Federica Lombardi (born 19 April 1989) is an Italian operatic soprano.

==Biography==

Born in Cesena, Lombardi studied at the Istituto Musicale Angelo Masini in Forlì, with Catina Florio. In 2015 she was a participant in the Salzburg Festival Young Singers Project. She made her debut at La Scala Milan in the title role of Donizetti's Anna Bolena in 2017. At La Scala she has also sung Musetta in La bohème and in 2019 appeared there as Elettra in Mozart's Idomeneo. Among other performances, she has sung the roles of Micaëla in Carmen and the Countess in Le nozze di Figaro at the Deutsche Oper Berlin, Fiordiligi in Così fan tutte at the Bavarian State Opera Munich, the role of Donna Elvira in Don Giovanni at the Vienna State Opera and the role of Donna Anna in the same opera at the Teatro Comunale di Bologna. Lombardi made her debut at the Metropolitan Opera New York as Donna Elvira in 2019. On May 20, 2023, she appeared as Donna Anna in the Metropolitan Opera Live in HD presentation.

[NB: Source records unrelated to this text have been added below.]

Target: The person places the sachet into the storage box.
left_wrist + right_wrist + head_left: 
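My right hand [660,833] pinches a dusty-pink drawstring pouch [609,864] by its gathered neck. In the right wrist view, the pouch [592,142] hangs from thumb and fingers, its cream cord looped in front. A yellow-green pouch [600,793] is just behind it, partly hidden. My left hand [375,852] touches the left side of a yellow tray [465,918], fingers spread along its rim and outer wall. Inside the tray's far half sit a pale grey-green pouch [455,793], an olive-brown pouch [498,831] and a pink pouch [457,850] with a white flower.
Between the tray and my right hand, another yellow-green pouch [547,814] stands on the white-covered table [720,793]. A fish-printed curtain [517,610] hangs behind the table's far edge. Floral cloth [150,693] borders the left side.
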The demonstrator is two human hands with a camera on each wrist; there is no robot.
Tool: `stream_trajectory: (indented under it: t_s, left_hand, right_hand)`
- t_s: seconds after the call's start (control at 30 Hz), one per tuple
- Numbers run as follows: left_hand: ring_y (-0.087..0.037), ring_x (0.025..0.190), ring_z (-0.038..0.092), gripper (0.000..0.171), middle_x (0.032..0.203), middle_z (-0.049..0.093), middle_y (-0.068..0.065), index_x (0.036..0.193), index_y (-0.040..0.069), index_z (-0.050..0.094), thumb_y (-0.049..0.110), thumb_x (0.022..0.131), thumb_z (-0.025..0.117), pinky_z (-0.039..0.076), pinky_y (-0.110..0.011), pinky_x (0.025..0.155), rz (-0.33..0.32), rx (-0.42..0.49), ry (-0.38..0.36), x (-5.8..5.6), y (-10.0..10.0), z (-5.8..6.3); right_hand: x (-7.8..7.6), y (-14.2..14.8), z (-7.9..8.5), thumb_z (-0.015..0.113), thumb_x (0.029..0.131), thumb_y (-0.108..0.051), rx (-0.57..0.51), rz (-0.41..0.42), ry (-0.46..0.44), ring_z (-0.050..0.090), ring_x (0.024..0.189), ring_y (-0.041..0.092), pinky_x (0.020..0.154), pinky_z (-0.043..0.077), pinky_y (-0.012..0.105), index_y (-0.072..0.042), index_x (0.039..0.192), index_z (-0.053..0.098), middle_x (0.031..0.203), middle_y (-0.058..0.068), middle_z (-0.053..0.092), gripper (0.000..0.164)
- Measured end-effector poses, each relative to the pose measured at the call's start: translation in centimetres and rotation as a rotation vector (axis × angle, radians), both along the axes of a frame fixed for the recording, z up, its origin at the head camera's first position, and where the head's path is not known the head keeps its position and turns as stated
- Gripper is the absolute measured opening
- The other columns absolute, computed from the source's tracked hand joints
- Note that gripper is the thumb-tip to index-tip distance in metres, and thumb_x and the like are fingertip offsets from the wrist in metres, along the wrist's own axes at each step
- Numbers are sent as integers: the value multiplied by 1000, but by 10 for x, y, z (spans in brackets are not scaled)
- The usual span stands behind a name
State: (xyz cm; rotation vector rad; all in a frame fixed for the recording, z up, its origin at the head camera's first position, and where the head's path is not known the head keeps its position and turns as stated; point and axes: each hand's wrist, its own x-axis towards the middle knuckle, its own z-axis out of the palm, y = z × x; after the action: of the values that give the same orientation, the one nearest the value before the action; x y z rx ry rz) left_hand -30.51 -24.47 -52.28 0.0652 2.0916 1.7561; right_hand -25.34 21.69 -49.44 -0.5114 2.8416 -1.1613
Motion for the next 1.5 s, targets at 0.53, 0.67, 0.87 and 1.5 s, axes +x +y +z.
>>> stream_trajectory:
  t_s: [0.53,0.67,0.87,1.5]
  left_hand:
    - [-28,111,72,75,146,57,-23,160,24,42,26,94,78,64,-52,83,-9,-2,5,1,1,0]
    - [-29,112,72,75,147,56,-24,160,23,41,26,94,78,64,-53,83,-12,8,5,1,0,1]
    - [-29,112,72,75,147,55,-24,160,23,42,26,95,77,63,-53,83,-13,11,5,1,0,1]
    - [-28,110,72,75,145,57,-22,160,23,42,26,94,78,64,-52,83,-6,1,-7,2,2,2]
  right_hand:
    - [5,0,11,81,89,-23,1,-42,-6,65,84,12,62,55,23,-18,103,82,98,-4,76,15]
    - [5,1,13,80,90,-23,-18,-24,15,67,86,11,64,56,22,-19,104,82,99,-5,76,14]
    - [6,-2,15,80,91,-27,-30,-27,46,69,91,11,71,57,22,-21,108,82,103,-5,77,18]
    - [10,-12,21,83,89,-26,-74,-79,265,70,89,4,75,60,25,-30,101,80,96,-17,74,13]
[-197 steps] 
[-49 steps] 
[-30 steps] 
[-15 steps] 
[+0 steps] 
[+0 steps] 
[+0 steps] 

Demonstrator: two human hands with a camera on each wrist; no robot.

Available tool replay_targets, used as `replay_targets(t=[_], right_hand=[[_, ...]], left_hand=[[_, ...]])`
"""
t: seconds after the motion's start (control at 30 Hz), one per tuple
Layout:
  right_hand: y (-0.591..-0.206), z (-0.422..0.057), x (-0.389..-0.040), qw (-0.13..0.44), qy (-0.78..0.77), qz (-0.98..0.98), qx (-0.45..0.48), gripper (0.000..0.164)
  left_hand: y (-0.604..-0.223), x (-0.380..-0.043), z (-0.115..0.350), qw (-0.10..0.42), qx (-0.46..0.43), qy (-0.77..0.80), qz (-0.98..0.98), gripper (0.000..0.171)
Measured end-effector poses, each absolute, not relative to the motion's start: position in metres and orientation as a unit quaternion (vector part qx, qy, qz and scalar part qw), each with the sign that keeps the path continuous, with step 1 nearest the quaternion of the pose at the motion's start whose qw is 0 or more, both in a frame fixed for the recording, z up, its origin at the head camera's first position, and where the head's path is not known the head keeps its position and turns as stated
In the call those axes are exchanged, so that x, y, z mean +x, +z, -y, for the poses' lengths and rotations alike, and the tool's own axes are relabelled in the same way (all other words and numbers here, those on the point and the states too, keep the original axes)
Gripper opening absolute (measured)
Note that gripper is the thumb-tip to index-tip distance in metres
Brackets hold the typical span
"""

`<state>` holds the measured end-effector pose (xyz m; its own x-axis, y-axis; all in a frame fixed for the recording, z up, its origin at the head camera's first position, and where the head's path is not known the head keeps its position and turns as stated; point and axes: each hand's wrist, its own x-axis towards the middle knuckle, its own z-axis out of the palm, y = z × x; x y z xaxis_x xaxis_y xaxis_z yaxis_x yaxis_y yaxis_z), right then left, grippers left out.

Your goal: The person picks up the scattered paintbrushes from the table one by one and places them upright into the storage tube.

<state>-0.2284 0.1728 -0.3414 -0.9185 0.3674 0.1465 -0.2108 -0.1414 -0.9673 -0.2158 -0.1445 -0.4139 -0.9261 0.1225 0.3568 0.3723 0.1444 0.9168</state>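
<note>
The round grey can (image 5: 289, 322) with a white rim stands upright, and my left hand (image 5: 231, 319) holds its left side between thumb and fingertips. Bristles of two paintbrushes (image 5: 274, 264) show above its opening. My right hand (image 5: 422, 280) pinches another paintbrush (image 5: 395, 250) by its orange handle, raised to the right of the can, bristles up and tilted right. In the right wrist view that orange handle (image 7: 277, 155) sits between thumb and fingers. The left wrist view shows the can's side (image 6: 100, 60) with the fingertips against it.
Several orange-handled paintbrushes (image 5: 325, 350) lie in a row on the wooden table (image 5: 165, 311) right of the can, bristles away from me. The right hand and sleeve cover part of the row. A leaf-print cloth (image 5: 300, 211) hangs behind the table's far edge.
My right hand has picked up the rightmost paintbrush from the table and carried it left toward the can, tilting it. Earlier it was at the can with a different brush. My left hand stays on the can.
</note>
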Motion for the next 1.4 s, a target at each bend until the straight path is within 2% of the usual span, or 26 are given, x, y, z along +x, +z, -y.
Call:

She also has sung at the Royal Opera House (debut in 2022 as Countess in Le nozze di Figaro), Teatro Real, Teatro dell'Opera di Roma, Opéra national de Lorraine, Teatro Comunale di Bologna, Teatro Regio di Torino, Lyric Opera of Chicago, Berlin State Opera, Hamburg State Opera, Staatsoper Stuttgart and Cologne Opera.

==Recordings==
- Giuseppe Verdi: Otello with Federica Lombardi as Desdemona, Jonas Kaufmann as Otello, Carlos Álvarez as Iago, the Orchestra dell'Accademia Nazionale di Santa Cecilia conducted by Antonio Pappano. 2 CDs (studio recording), Sony Cat:19439707932. Released 2020.